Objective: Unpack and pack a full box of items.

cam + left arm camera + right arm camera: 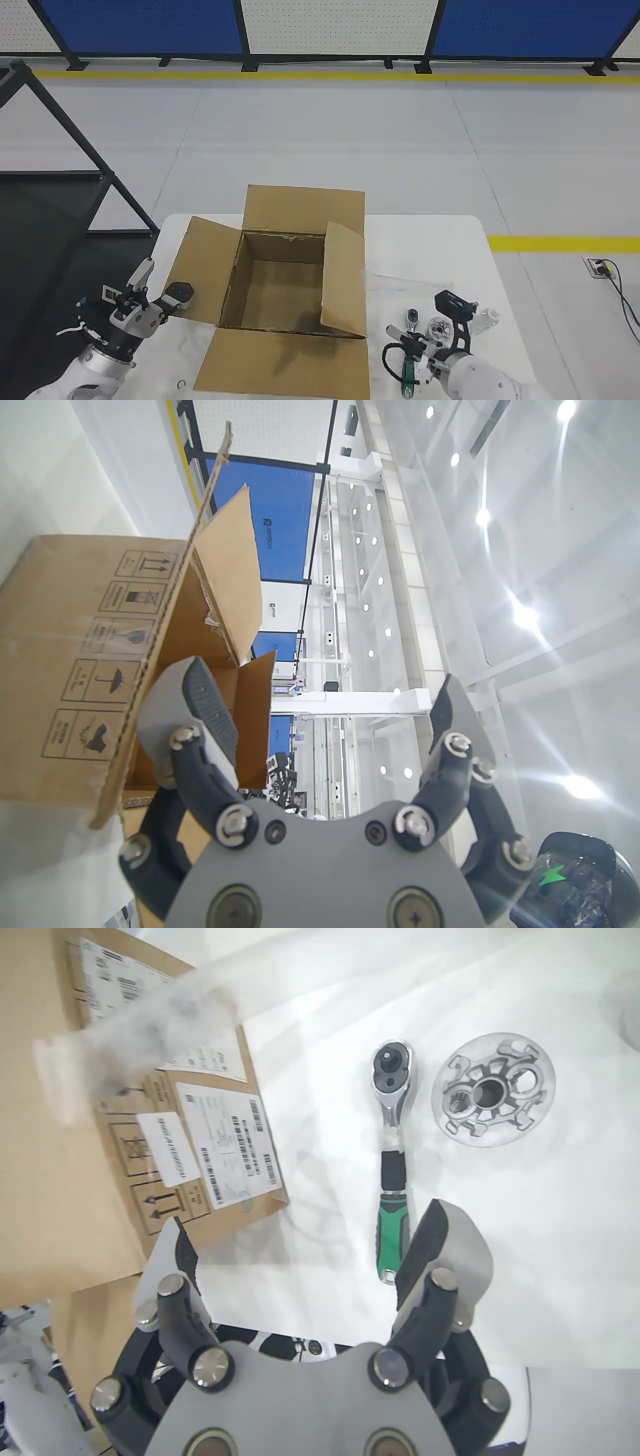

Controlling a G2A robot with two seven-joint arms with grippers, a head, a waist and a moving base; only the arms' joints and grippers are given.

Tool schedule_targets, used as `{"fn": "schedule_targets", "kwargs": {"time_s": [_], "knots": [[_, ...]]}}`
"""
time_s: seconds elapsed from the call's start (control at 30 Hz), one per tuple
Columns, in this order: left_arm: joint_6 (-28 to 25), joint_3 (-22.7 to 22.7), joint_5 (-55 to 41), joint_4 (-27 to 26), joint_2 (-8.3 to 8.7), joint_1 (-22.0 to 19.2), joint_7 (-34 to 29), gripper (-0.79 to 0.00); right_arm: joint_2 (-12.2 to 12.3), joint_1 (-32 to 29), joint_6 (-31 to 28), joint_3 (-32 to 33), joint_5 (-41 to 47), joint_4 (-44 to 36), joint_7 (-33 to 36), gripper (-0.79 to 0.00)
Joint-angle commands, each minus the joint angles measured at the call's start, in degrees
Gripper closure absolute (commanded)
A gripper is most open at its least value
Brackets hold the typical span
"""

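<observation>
An open cardboard box (285, 290) stands mid-table with its flaps spread; its floor shows bare cardboard. My right gripper (305, 1238) is open and low over the white table, right of the box (100, 1153). A ratchet wrench with a green handle (392, 1148) lies just ahead of it, the handle end beside one fingertip (430, 1238). A round metal disc (492, 1090) lies past the wrench. My left gripper (320, 700) is open with nothing in it, tilted upward beside the box's left flap (75, 650).
A dark round item with a green mark (570, 875) sits close to my left gripper, by the box's left flap (178, 295). A small white item (487, 318) lies right of the disc (436, 327). The table's edge runs near both arms.
</observation>
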Motion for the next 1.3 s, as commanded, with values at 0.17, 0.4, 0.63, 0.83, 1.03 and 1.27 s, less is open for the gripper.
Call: {"fn": "schedule_targets", "kwargs": {"time_s": [0.17, 0.4, 0.63, 0.83, 1.03, 1.27], "knots": [[0.0, 0.0, 0.0, 0.0, 0.0, 0.0, 0.0, -0.785, 0.2, 3.7, 0.0, -5.0, -6.7, 6.5, 1.7, -0.674], [0.0, 0.0, 0.0, 0.0, 0.0, 0.0, 0.0, -0.785, -0.1, 6.8, -1.3, -8.6, -10.6, 12.1, 3.0, -0.579], [0.0, 0.0, 0.0, 0.0, 0.0, 0.0, 0.0, -0.785, -0.9, 9.3, -2.2, -10.8, -13.0, 15.9, 3.9, -0.406], [0.0, 0.0, 0.0, 0.0, 0.0, 0.0, 0.0, -0.785, -1.7, 10.3, -3.8, -11.4, -16.3, 17.8, 5.5, -0.379], [0.0, 0.0, 0.0, 0.0, 0.0, 0.0, 0.0, -0.785, -2.8, 9.9, -5.5, -10.3, -19.2, 18.3, 7.2, -0.339], [0.0, 0.0, 0.0, 0.0, 0.0, 0.0, 0.0, -0.785, -4.5, 8.8, -8.4, -8.1, -23.8, 18.1, 10.2, -0.209]]}}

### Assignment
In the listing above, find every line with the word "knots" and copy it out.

### Written answer
Tool schedule_targets, used as `{"fn": "schedule_targets", "kwargs": {"time_s": [_], "knots": [[_, ...]]}}`
Call: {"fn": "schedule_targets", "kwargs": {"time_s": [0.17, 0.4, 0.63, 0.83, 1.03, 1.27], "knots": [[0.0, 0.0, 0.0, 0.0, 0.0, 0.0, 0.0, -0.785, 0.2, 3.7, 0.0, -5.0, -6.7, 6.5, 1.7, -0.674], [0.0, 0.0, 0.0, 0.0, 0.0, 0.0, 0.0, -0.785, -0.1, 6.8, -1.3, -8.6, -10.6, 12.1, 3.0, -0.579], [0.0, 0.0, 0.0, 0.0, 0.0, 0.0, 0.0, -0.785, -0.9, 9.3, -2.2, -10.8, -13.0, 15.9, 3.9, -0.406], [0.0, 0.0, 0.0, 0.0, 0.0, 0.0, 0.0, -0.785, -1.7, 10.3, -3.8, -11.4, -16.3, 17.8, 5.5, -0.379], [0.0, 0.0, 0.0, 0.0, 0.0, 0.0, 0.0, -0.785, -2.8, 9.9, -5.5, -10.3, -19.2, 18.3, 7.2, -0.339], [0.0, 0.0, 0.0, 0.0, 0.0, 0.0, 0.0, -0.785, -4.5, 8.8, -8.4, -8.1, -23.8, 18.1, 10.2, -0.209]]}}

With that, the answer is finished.